▶ _TASK_: The goal is a clean copy of all the data below, with pictures dropped and everything else retyped exactly.

====== INFORMATION PROVIDED

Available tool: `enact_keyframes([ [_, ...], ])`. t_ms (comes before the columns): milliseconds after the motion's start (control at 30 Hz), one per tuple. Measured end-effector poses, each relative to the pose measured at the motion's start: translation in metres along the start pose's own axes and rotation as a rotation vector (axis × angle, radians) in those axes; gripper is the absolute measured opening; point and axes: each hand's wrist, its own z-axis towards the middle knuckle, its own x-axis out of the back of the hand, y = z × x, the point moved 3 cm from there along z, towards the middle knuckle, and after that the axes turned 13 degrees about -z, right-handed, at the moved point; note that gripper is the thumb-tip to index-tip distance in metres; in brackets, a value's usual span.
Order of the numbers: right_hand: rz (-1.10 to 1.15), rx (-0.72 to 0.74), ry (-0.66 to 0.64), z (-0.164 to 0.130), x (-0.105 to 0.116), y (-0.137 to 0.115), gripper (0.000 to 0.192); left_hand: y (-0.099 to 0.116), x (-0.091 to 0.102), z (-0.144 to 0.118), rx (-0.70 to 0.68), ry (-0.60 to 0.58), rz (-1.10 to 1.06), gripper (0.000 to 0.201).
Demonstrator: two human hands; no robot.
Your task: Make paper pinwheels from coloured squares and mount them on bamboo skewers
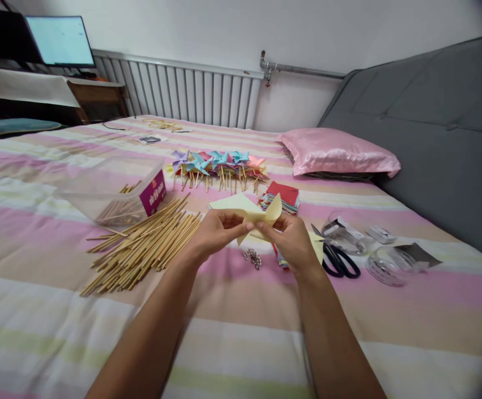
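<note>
Between my two hands is a pale yellow paper pinwheel (261, 217), its blades curled in toward the middle. My left hand (221, 231) pinches it from the left, thumb on the near side. From the right, my right hand (291, 235) grips it with thumb and fingers closed. Below them on the bedspread lies a small heap of metal pins (252, 257). Behind the pinwheel sits a pale paper sheet (235, 203), and a stack of coloured paper squares (283, 195) with red on top. More paper lies partly hidden under my right hand.
Wooden sticks (145, 244) are spread at left beside a clear plastic box (112, 183). Finished pinwheels (216, 160) lie in a row farther back. Black-handled scissors (338, 260) and clear round containers (390, 266) are at right. A pink pillow (338, 151) rests near the grey headboard (432, 122).
</note>
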Motion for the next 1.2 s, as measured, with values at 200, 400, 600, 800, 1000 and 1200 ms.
enact_keyframes([
  [200, 0.173, -0.070, 0.103, 0.001, 0.002, 0.002, 0.028, 0.016, 0.061, -0.006, 0.012, 0.438, 0.675, 0.041],
  [400, 0.209, -0.068, 0.091, 0.001, -0.001, 0.004, 0.027, 0.011, 0.075, -0.013, 0.468, 0.493, 1.328, 0.017],
  [600, 0.203, -0.067, 0.080, 0.001, -0.003, 0.003, 0.028, 0.008, 0.072, -0.014, 0.607, 0.469, 1.397, 0.023],
  [800, 0.215, -0.066, 0.061, 0.000, -0.004, 0.004, 0.029, 0.005, 0.075, -0.014, 0.598, 0.446, 1.371, 0.026],
  [1000, 0.203, -0.066, 0.051, 0.001, -0.005, 0.004, 0.030, 0.005, 0.084, -0.015, 0.527, 0.562, 1.380, 0.022],
  [1200, 0.192, -0.065, 0.033, 0.001, -0.006, 0.004, 0.028, 0.002, 0.089, -0.014, 0.581, 0.563, 1.384, 0.025],
])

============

▶ _ANSWER BOX_:
Available tool: `enact_keyframes([ [_, ...], ])`. t_ms (comes before the columns): milliseconds after the motion's start (control at 30 Hz), one per tuple. Measured end-effector poses, each relative to the pose measured at the motion's start: translation in metres along the start pose's own axes and rotation as a rotation vector (axis × angle, radians) in those axes; gripper is the absolute measured opening; point and axes: each hand's wrist, its own z-axis towards the middle knuckle, its own x-axis out of the back of the hand, y = z × x, the point moved 3 cm from there along z, towards the middle knuckle, and after that the axes turned 13 degrees about -z, right-handed, at the moved point; note that gripper is the thumb-tip to index-tip distance in metres; in brackets, a value's usual span.
Order of the numbers: right_hand: rz (-1.10 to 1.15), rx (-0.72 to 0.74), ry (-0.66 to 0.64), z (-0.164 to 0.130), x (-0.105 to 0.116), y (-0.137 to 0.115), gripper (0.000 to 0.192); left_hand: y (-0.099 to 0.116), x (-0.091 to 0.102), z (-0.144 to 0.118), rx (-0.70 to 0.68), ry (-0.60 to 0.58), rz (-1.10 to 1.06), gripper (0.000 to 0.201).
Demonstrator: two human hands; no robot.
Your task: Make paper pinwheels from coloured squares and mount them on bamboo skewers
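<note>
Between my two hands is a pale yellow paper pinwheel (261, 217), its blades curled in toward the middle. My left hand (221, 231) pinches it from the left, thumb on the near side. From the right, my right hand (291, 235) grips it with thumb and fingers closed. Below them on the bedspread lies a small heap of metal pins (252, 257). Behind the pinwheel sits a pale paper sheet (235, 203), and a stack of coloured paper squares (283, 195) with red on top. More paper lies partly hidden under my right hand.
Wooden sticks (145, 244) are spread at left beside a clear plastic box (112, 183). Finished pinwheels (216, 160) lie in a row farther back. Black-handled scissors (338, 260) and clear round containers (390, 266) are at right. A pink pillow (338, 151) rests near the grey headboard (432, 122).
</note>
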Motion for the next 1.2 s, as measured, with values at 200, 400, 600, 800, 1000 and 1200 ms.
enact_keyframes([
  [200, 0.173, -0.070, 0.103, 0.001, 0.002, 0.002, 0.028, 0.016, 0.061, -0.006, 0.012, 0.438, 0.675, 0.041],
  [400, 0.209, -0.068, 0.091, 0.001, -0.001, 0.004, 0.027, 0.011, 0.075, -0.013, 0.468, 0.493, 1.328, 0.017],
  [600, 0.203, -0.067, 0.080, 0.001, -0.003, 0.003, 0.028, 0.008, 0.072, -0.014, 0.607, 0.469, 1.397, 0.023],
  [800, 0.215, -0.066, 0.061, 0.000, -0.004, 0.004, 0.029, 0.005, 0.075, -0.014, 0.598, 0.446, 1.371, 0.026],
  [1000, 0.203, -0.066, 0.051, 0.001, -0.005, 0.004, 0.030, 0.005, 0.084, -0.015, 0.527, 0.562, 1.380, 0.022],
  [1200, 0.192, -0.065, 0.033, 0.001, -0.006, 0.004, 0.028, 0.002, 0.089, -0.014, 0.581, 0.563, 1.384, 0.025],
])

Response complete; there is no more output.